• [AIM OF THE EXERCISE] Look below for the line containing "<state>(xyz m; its"; write out that line and each one after it to the end, exactly, and nothing else.

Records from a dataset
┌──

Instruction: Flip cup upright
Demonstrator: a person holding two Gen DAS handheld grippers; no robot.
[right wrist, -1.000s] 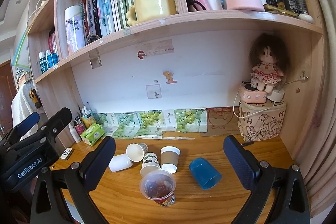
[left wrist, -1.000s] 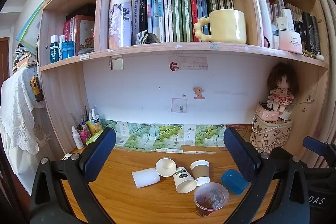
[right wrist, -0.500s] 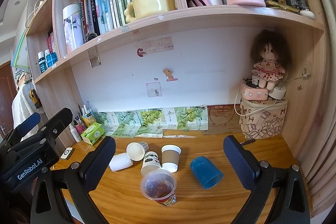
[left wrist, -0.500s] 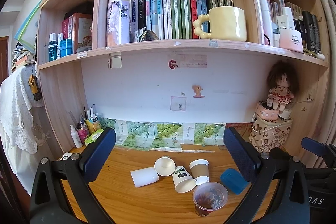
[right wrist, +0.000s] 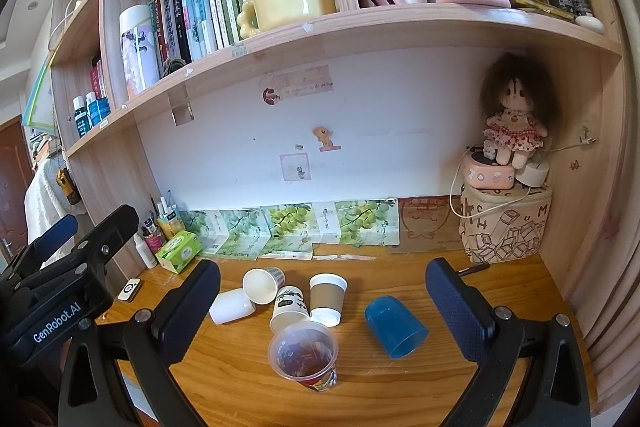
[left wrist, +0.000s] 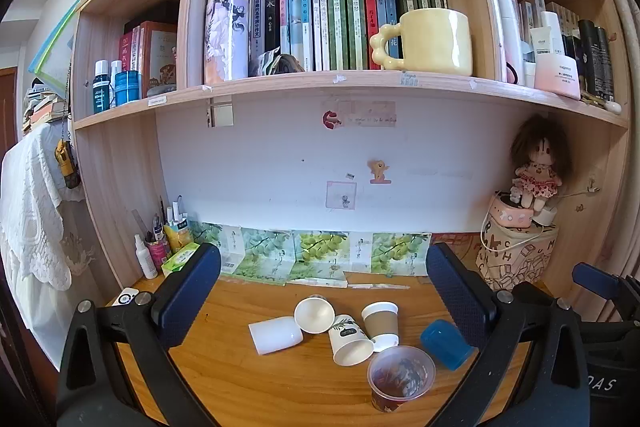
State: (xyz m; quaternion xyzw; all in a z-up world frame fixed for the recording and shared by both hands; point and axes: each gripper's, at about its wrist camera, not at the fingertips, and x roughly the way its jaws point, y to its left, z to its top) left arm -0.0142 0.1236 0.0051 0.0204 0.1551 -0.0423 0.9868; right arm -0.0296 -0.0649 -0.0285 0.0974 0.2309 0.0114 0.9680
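Cups lie scattered on the desk (right wrist: 240, 379): the blue cup (right wrist: 394, 327) on its side, none righted yet. The right gripper (right wrist: 320, 291) and left gripper (left wrist: 322, 281) hover well back, fingers spread wide and empty. All the flipping remains.

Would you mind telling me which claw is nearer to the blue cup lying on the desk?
Right. The blue cup lies between the right claw fingers, toward its right side; the left claw is off to the cup's left.
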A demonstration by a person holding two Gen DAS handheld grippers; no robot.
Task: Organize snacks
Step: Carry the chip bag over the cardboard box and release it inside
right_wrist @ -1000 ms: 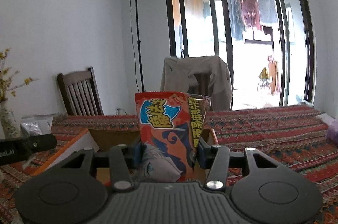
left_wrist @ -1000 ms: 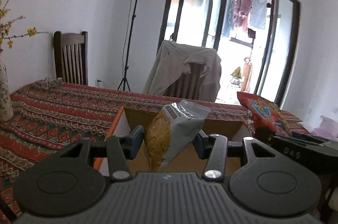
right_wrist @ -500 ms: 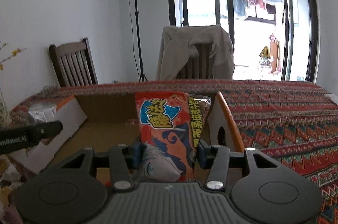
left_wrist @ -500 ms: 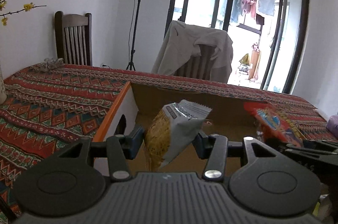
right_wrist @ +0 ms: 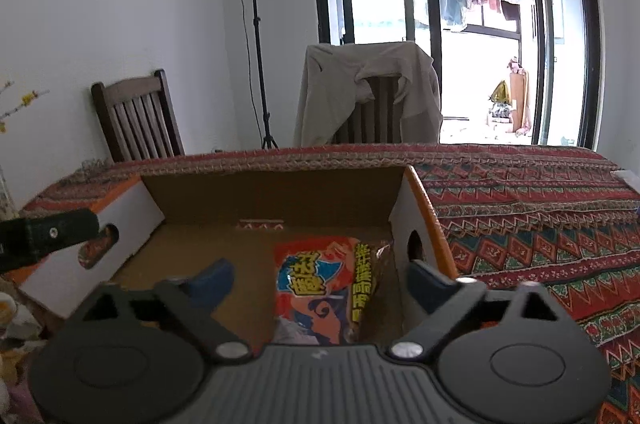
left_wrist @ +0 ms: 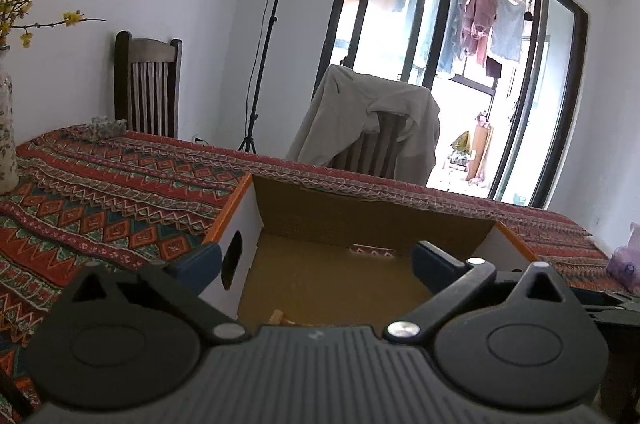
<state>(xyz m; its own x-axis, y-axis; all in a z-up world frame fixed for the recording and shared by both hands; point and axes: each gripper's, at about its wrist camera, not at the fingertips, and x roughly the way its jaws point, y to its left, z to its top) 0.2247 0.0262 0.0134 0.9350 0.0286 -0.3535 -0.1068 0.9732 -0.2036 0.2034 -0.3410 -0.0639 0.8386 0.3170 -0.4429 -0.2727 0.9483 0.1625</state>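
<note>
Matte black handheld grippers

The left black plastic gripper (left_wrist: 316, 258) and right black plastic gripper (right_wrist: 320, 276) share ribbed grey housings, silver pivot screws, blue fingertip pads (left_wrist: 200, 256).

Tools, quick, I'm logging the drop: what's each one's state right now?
Left tool: open, holding nothing, over the cardboard box.
Right tool: open; the red snack bag lies loose in the box between its fingers.

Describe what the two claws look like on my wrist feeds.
Both look identical: the left claw and right claw have a ribbed dark grey body, black linkage arms with silver pivot screws, round black side discs, and dark blue fingertips. No cables or sleeves show.
</note>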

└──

• [TASK ANSWER]
<state>(xyz m; its own x-axis, y-axis; all in a z-up world frame fixed for the recording and shared by both hands; point and axes: each gripper's, at about its wrist camera, not at the fingertips, and x roughly the way its jaws point, y to its left, z to its top) 0.2247 0.0262 0.0134 0.9350 0.0286 -0.3535 -0.1068 0.9732 -0.2036 0.2034 -0.3410 -0.0639 0.8386 0.3170 -0.4429 -0.2727 0.9483 0.1625</state>
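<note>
Matte black handheld grippers

The left black plastic gripper (left_wrist: 316, 258) and right black plastic gripper (right_wrist: 320, 276) share ribbed grey housings, silver pivot screws, blue fingertip pads (left_wrist: 200, 256).

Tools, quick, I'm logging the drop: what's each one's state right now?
Left tool: open, holding nothing, over the cardboard box.
Right tool: open; the red snack bag lies loose in the box between its fingers.

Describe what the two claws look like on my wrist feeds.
Both look identical: the left claw and right claw have a ribbed dark grey body, black linkage arms with silver pivot screws, round black side discs, and dark blue fingertips. No cables or sleeves show.
</note>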

Now the exercise is complete.